Gov. Ron DeSantis announced the creation of the Combating Violence, Disorder, and Looting and Law Enforcement Protection Act, which needs to be voted on by the state Legislature.
"Are you going to stand with law and order and safe communities or are you going to stand with the mob," DeSantis said Monday.
It includes the proposal to make it a third-degree felony when groups assemble and cause damage to property or injury to other persons. Also, when demonstrators obstruct traffic during un-permitted protests.
Additionally, it calls for a second-degree felony when monuments are destroyed or toppled.
Law enforcement associations already support the legislation, and the governor says he is pushing lawmakers to pass his measure as soon as November.
"My initial reaction was there are far more things we should be worried about other than protests," said Pierre Weidmeyer, founder of the Reformers Movement.
Over the summer, Weidmeyer organized eight protests against social injustices in Palm Beach County, and he has another scheduled for Oct. 10. He said the mission of his group is to bridge the gap between law enforcement and low-income communities.
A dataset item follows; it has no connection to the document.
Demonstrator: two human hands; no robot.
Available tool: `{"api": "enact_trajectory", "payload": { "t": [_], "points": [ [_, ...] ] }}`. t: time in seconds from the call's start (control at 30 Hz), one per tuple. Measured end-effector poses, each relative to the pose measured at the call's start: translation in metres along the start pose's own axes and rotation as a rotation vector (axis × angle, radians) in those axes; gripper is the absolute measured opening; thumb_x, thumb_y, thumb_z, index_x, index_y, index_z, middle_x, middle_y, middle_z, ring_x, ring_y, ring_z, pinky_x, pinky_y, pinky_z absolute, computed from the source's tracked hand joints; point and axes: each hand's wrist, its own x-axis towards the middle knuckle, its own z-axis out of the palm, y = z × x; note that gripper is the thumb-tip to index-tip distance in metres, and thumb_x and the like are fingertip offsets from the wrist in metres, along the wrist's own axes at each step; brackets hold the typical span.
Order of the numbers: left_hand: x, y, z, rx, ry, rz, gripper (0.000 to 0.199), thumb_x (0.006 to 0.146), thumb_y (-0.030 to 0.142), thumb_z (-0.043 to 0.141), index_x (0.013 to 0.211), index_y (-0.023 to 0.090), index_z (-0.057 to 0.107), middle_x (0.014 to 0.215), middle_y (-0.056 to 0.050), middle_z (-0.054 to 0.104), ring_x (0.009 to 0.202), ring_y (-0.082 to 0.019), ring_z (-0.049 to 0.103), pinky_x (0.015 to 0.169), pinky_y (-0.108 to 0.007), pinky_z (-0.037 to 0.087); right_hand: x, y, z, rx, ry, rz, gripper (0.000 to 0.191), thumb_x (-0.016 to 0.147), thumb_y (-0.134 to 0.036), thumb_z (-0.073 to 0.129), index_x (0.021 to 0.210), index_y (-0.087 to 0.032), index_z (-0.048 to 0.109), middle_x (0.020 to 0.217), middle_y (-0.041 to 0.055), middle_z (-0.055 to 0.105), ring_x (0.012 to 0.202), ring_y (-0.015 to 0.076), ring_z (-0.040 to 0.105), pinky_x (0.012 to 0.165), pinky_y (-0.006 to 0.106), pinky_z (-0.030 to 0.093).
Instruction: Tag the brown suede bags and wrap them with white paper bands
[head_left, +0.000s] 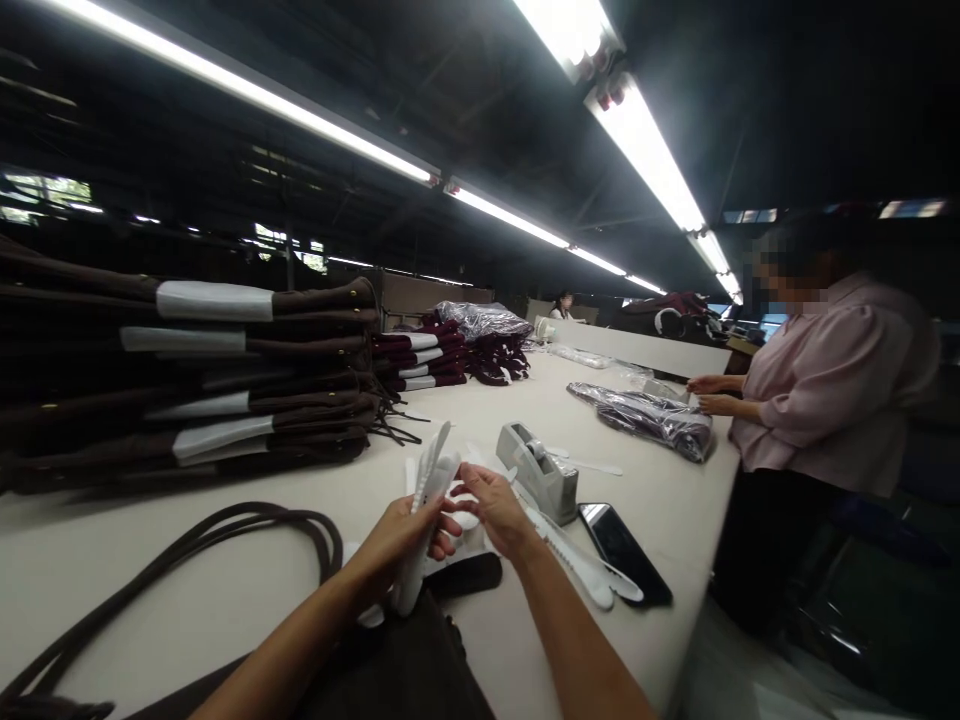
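My left hand (pixel 409 545) is closed round a bundle of flat white strips (pixel 431 475) with rounded ends, held upright. Close beside it, my right hand (pixel 495 505) has its fingers bent together at the bundle's edge; what they pinch is too small to make out. Below both hands lies a dark brown fabric bag (pixel 405 665), with a long looped strap (pixel 247 515) to the left. More white strips (pixel 574 560) are loose on the table around a grey tape dispenser (pixel 536 470), right of my hands.
A phone (pixel 626 555) lies near the right edge of the white table (pixel 660 510). Tall stacks of brown bags (pixel 315 370) with white bands stand left, maroon ones (pixel 420 355) behind. A co-worker (pixel 832 390) stands right, hands by a plastic-wrapped bundle (pixel 652 415).
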Motion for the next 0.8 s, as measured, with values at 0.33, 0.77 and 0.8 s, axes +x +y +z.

"I'm protesting for the right reasons. I'm protesting for my generation and the generations to come," Weidmeyer said.
Weidmeyer and other demonstration organizers have concerns about increased penalties and language that would make a driver not liable for injury or death caused if fleeing for safety from a mob.
"It's a really gray line to draw. It's a broad stroke," said Mark Anthony Parrilla, a Lake Worth Beach resident who organized a vigil for George Floyd in late May. "Give us a little more credit than what is packaged and extruded out to create this inflammatory sense of this panic."
Numbers compiled this summer by the non-profit Armed Conflict Location & Event Data (ACLED) Project shows nearly 95 percent of all 10,100 demonstrations between May 24 and Aug. 22 involved peaceful protesters.
More than 10,100 of these -- or nearly 95 percent -- involved peaceful protesters, the report said. Fewer than 570 involve demonstrators engaged in violence.
Moreover, the report states, in many cases, violent and destructive demonstrations targeted statues and monuments that represent the country's legacy of racist violence.
The report also shows Black Lives Matter demonstrations, more than 9 percent, were met with government intervention, compared to 3 percent of all other demonstrations this summer.